She tries to make him believe he is worthless, showing that her power depends on shame and fear. Her downfall comes because she refuses to apologize or change.

Even when given a chance to show remorse, she clings to selfishness. Ada is frightening because she embodies cruelty without repentance.

Caleb

Caleb is one of the main ghost children and often acts as a leader among them. He is serious, direct, and more mature than many of the others.

His experiences at the poor farm have made him wary, but he is not without hope. When he tells Travis and Corey that they woke the spirits and must help put them back to sleep, he places responsibility on them without treating them as enemies.

Caleb understands that the siblings made a foolish mistake, but he also sees that they can help repair it.

His past makes him one of the most sympathetic characters. Through him, the reader sees the cruelty of the poor farm in personal terms.

He was punished for speaking up, separated from his family, and forced to endure terrible conditions. Yet Caleb does not become cruel in return.

He wants proper remembrance for the dead and freedom from Ada’s power. He also helps guide Travis and Corey toward the account book.

Caleb’s strength lies in his moral clarity. He remembers what happened, wants the truth known, and refuses to let fear of Ada last forever.

During the final confrontation, his question to Ada about her own guilt strikes at the center of her denial. Caleb represents wounded innocence, courage, and the need for justice.

Seth

Seth is another important ghost child, and his connection to Mrs. Brewster gives him a special place in the story. He is part of the group of shadow children, but he is also tied to a living family that has remembered him across generations.

This connection gives his character a sense of continuity. He is not only a ghost from the past; he is someone whose memory has been carried quietly by the Brewsters.

Mrs. Brewster’s promise that her family watched over him shows that remembrance can survive even when official history fails.

Seth shares the other ghost children’s playfulness and fear. Like them, he sometimes enjoys mischief, but he also wants rest.

His suffering under Ada’s control has made him long for peace rather than endless haunting. Seth’s character helps show that the ghosts are still children.

They may make noise, frighten guests, and behave badly at times, but beneath that behavior is trauma. They are trapped between childhood energy and the pain of unjust death.

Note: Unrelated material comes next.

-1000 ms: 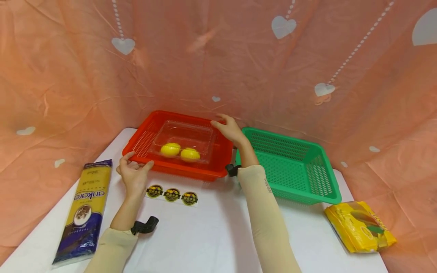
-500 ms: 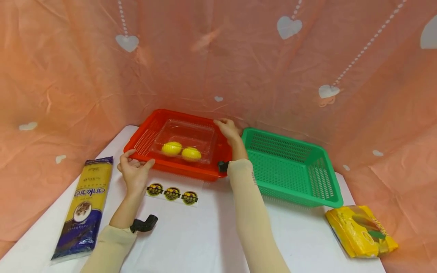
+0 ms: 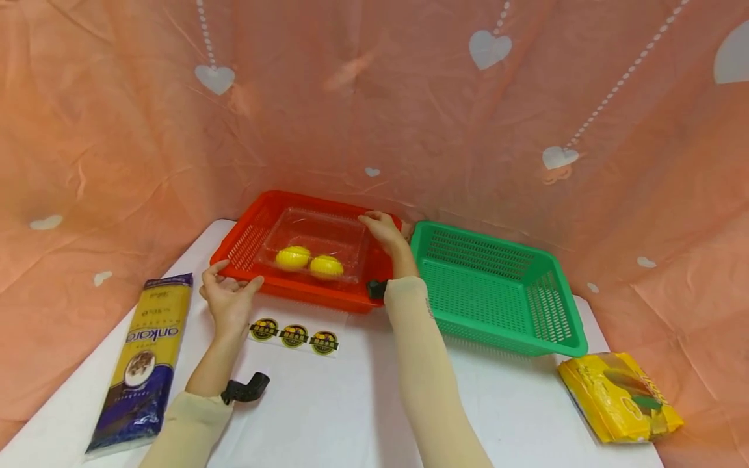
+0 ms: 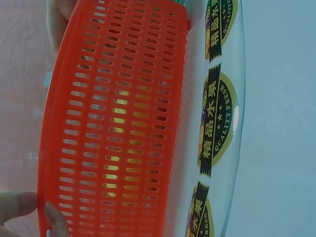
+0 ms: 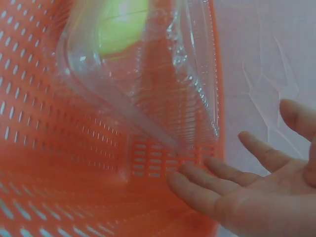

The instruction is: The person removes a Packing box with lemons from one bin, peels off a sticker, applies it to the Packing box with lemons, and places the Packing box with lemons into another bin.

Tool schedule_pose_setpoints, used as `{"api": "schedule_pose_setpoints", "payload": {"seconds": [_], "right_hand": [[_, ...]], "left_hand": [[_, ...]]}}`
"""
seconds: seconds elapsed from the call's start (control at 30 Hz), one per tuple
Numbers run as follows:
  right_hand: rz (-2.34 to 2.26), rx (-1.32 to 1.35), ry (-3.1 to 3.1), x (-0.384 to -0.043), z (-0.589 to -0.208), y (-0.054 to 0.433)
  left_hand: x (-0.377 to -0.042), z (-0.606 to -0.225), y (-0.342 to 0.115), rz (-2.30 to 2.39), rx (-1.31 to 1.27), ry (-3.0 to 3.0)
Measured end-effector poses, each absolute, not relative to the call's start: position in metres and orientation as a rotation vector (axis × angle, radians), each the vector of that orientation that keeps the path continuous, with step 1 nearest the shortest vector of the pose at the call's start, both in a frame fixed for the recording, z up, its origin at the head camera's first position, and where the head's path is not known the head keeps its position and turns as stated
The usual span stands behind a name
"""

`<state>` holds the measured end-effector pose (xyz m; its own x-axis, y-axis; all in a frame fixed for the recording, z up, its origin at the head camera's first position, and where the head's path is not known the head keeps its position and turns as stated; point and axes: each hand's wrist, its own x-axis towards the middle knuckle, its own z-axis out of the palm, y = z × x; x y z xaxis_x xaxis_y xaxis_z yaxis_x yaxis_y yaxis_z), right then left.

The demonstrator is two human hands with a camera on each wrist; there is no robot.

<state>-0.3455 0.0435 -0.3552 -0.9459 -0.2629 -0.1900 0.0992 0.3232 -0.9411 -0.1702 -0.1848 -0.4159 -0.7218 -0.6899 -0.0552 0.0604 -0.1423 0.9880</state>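
A red plastic basket (image 3: 345,301) stands at the back of the table. My left hand (image 3: 225,302) grips its near left corner; in the left wrist view the thumb (image 4: 19,205) and a finger pinch the rim. Inside lies a clear plastic clamshell box (image 3: 328,224) with two yellow lemon-like fruits (image 3: 292,257) under the lid. My right hand (image 3: 383,232) hangs over the basket's back right part, fingers spread and palm empty. In the right wrist view its fingertips (image 5: 185,180) reach close to a corner of the clear box (image 5: 143,111).
A green basket (image 3: 480,296) stands right of the red one. Three round fruit stickers (image 3: 294,335) on a strip lie in front. A long ankara pasta packet (image 3: 140,364) lies at left, a yellow packet (image 3: 620,396) at right. A pink curtain (image 3: 374,117) hangs behind the table.
My right hand has moved left and slightly down, from above the basket's right rim toward the clear box. The left hand has stayed at the corner of the red basket.
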Motion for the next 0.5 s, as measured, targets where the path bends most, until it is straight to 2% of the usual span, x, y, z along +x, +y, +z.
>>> {"api": "schedule_pose_setpoints", "payload": {"seconds": [0.5], "right_hand": [[-1.714,-0.063,2.098,-0.351,-0.368,0.047]], "left_hand": [[-0.171,-0.418,-0.185,-1.924,0.704,-1.625]]}}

His farewell is especially meaningful because it closes a family duty that has lasted for generations. Through Seth, the story shows how private memory can preserve what public records erase.

Ira

Ira is one of the livelier ghost children and often brings humor and mischief into the story. He swings from chandeliers, plays tricks, and seems to enjoy the chaos that ghosts can create.

Yet Ira is not simply comic relief. His playfulness exists beside deep suffering.

Like the other children, he has endured Ada’s cruelty and fears the pain she can force him to feel. His behavior reminds the reader that the shadow children were denied ordinary childhood.

Their pranks are sometimes childish fun, but they also come from years of being trapped without peace.

Ira also has insight into the supernatural world. He explains that many exorcisms fail because people do not take time to understand the spirits involved.

This comment is important because it separates true help from performance. Ira knows that the ghost children do not need spectacle; they need recognition, truth, and freedom from Ada.

His final gift of the stolen gold coins also reveals his moral sense. He wants the money returned to its proper purpose, helping the poor rather than benefiting those who stole from them.

Ira’s character combines humor, wisdom, and a strong sense of justice.

Martha Brewster

Martha Brewster is the inn’s cook, and at first she seems stern, unfriendly, and difficult to approach. She does not welcome Travis and Corey’s questions, and she often speaks sharply.

As the story develops, however, her behavior becomes easier to understand. Martha knows that the ghosts are real, and she recognizes the danger of disturbing them.

Her harshness comes from fear, grief, and the burden of knowledge. She has lived with the inn’s secret longer than Travis, Corey, or Grandmother, and she understands that the past has not truly passed.

Martha’s connection to Seth gives her character emotional depth. Her family has remembered him and watched over his spirit for generations.

This makes her a guardian of memory, even if she cannot solve the problem alone. She also understands the difference between the playful ghost children and the evil force of Miss Ada.

When she scolds the spirits or warns the siblings, she is trying to protect both the living and the dead. Martha’s role shows how people can carry inherited responsibility.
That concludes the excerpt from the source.